Oleh: Anggoro Ruwanto

Pemerintahan Sunan Pakubuwana II sekitar tahun 1740-an :

Karena bantuan VOC melenyapkan musuh-musuhnya, Sang Raja lebih memihak ke Kompeni Belanda ketimbang ke bangsanya sendiri. Banyak pihak yang tidak puas : 

1. Para bangsawan Jawa tidak terima dengan pilihan politik Sang Raja. Yang demikian menghormati dan mengikuti apapun rencana / aturan Belanda.

2. Para kaum ulama dan pesantren-pesantren nya tidak lagi mendapat simpati Raja, dan tidak pernah lagi diminta i nasehat sejak mereka pernah memberontak dua kali.

3. Rakyat yang tidak puas dengan kehidupannya yang semakin sulit karena harus menjual tenaga dan panennya pada Belanda.

Tapi lama kelamaan sunan Pakubuwana II terjepit sendiri, tidak disenangi para bangsawan, alim ulama, dan rakyat nya, juga pembayaran pampasan perang kepada Kompeni yang telah membantunya amat memberatkan kas kerajaan, belum negeri-negeri pesisir pantai Utara yang tidak bisa lagi diharapkan pajaknya karena sudah digadaikan kepada kompeni oleh ayah nya sunan Amangkurat 4.

Melalui Patih Danureja, sunan Pakubuwana II mengadakan pertemuan dengan parapejabat keraton dan para bupati untuk bersumpah setia serta bersiap mengusir kompeni keluar Tanah Jawa.

Di masa kepemimpinannya, pasukan Mataram dibawah kepemimpinan Patih Danureja pernah menyerang Benteng Kompeni di Kartasura pada 1741. Tercatat 10 prajurit kompeni tewas di dalam dan sekitar benteng.

Sunan Pakubuwana II juga diam-diam pernah mengirim 1500 pasukan Mataram ke Semarang untuk membantu Pemberontakan pasukan Tionghoa melawan VOC. ( Waktu itu sedang ada geger Pecinan - akan saya ceritakan sepintas. Geger Pacinan diawali dengan pembantaian 10 ribu orang Tionghoa oleh VOC di Batavia . Horor penyembelihan manusia oleh manusia itu menyulut pemberontakan orang-orang cina kepada VOC. )

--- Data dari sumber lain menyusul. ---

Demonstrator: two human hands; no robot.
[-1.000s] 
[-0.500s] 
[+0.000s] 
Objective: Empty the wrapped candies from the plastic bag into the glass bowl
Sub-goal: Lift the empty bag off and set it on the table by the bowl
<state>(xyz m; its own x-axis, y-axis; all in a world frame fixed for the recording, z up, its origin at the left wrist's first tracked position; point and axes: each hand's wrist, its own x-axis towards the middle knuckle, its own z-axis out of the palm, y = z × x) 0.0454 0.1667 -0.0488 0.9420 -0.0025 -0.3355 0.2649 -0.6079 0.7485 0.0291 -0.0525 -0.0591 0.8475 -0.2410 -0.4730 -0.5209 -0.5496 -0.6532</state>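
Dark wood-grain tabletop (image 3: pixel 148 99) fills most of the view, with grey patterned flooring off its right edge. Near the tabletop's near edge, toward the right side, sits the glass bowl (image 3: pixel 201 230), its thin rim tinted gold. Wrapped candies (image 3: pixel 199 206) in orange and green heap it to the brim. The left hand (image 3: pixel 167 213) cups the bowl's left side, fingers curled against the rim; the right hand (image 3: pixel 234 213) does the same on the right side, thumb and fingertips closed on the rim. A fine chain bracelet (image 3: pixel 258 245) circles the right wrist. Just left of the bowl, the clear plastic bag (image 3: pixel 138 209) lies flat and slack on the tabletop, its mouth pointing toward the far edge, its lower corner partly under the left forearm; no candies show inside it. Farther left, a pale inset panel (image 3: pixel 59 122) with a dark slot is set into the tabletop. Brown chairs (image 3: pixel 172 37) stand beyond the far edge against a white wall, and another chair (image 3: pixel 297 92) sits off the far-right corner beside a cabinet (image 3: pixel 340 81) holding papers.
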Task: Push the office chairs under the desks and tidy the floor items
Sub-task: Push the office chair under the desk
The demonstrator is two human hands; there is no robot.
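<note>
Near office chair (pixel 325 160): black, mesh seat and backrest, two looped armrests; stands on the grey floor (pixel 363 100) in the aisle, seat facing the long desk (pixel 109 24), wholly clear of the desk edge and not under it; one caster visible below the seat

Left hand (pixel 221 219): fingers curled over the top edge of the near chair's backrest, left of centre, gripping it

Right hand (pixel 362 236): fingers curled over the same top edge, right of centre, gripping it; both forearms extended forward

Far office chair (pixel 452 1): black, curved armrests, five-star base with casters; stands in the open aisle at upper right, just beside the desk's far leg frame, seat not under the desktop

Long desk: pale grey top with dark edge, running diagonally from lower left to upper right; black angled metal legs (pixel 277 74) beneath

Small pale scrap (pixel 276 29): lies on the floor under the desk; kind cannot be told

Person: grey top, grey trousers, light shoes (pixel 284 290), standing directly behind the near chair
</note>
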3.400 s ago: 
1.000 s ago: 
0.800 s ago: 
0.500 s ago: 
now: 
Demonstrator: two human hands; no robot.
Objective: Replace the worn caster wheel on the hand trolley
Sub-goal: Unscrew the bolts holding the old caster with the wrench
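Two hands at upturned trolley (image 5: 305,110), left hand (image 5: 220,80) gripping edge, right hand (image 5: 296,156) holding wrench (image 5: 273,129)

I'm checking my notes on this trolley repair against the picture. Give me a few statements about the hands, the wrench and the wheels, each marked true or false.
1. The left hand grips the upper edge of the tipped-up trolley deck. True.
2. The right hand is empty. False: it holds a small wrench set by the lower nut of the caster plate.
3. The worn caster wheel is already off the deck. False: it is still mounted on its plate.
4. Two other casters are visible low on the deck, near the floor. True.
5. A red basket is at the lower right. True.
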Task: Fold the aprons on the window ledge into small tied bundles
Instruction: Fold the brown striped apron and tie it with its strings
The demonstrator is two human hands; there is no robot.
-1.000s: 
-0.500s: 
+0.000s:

Pemimpin pemberontakan buruh pabrik gula Gandaria, Batavia, adalah Souw Phan Ciang/yang kemudian oleh lidah Jawa dikenal sebagai Kapitan Sepanjang. Dia lari sampai Semarang dan bergabung dengan laskar Tionghoa pimpinan Singseh (Tan Sin Ko).

Kapitan Sepanjang dan Singseh berperang melawan VOC, . Namun, kemenangan sulit diraih, walaupun sudah di bantu pasukan Sunan Pakubuwana II, bahkan VOC mengklaim mereka sebagai pihak yang menang.

Berita yang simpang siur ini membuat sunan Pakubuwana II berubah sikap 180 derajat dari yang semula melawan kompeni menjadi memihak kompeni. Dukungan Mataram ke pemberontak Tionghoa dicabut di awal tahun 1742.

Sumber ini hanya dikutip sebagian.